I told you in our last piece about a commercially sold phishing-as-a-service framework called Starkiller. But we didn’t really get into what it does and how to understand the threat it poses.

Let’s do that now.

Developed by a threat group called Jinkusu, Starkiller doesn’t just exploit static HTML clones of legitimate log-in pages like most phishing platforms do. It actually creates a scenario in which you are logging into the real, intended log-in page – but it intercepts your log-in information in real time, before it even gets to the legitimate service.
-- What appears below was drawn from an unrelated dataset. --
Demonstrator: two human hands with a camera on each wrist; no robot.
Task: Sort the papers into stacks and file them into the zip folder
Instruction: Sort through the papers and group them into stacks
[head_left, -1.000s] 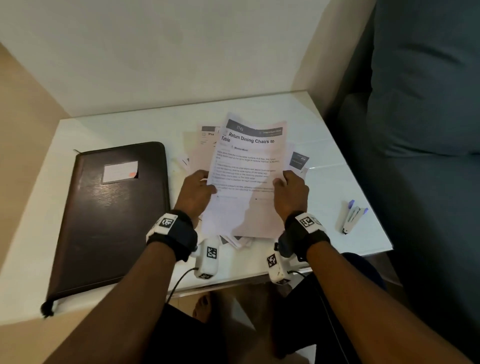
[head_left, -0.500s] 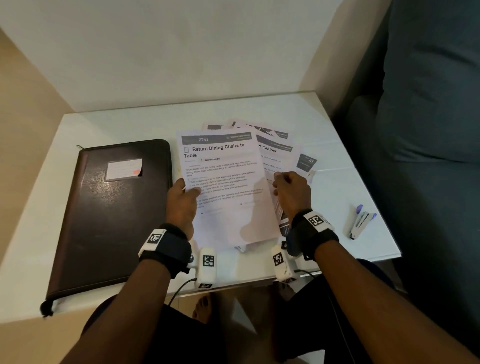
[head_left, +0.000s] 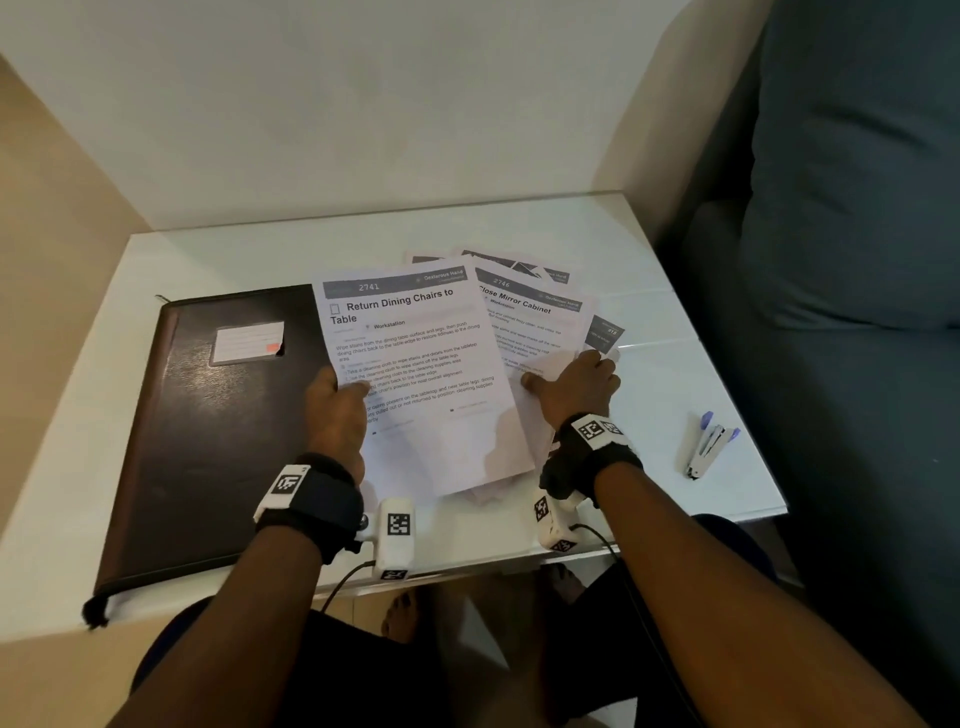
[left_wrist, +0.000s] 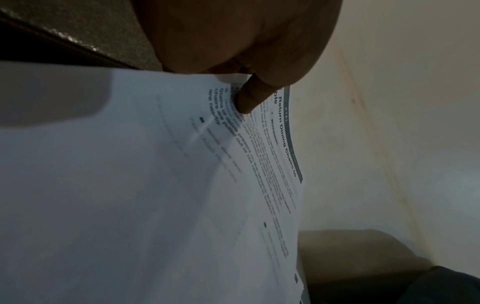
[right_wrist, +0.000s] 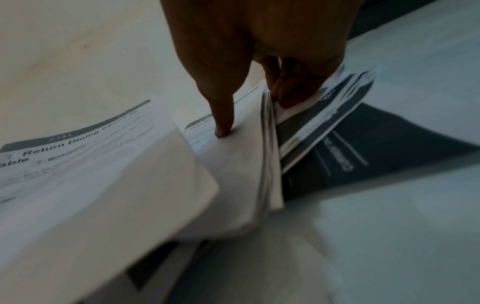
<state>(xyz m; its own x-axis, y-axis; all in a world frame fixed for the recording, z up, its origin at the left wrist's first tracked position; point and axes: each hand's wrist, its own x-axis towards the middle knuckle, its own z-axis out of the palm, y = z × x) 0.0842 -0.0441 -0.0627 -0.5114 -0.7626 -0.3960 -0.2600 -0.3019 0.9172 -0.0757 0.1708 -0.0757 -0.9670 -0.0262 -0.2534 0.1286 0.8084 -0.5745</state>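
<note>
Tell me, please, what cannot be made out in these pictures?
- Lower papers: head view, mostly covered by the top sheet and the right hand.
- Zip folder: head view; whether zipped is unclear.
- Left hand: its fingers lie under the sheet.
- Right wrist view: print blurred.
- Stapler: too small for detail.

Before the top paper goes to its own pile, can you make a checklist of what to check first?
1. Left hand pinches the "Return Dining Chairs" sheet: ok.
2. Right hand holds the remaining papers: ok.
3. Sheet is separated from the rest: ok, it sits apart at the left.
4. Only one sheet lifted: cannot tell.
5. Zip folder open for filing: not ok, it lies closed.
6. Stapler out of the way: ok, off to the right.
</note>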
This platform is sold commercially to hackers, and it comes with a pretty fancy operator dashboard that allows them to observe in real time as you’re entering all the information they’re going to steal from you. It comes with keylogger capture, cookie and session token theft, geo-tracking and automated alerts when they’ve taken possession of your credentials.

What if the hacker is specifically interested in a certain type of attack, such as credit card capture or crypto wallet seed theft? Starkiller comes with helpful modules to make that quick and simple for its hacker customers.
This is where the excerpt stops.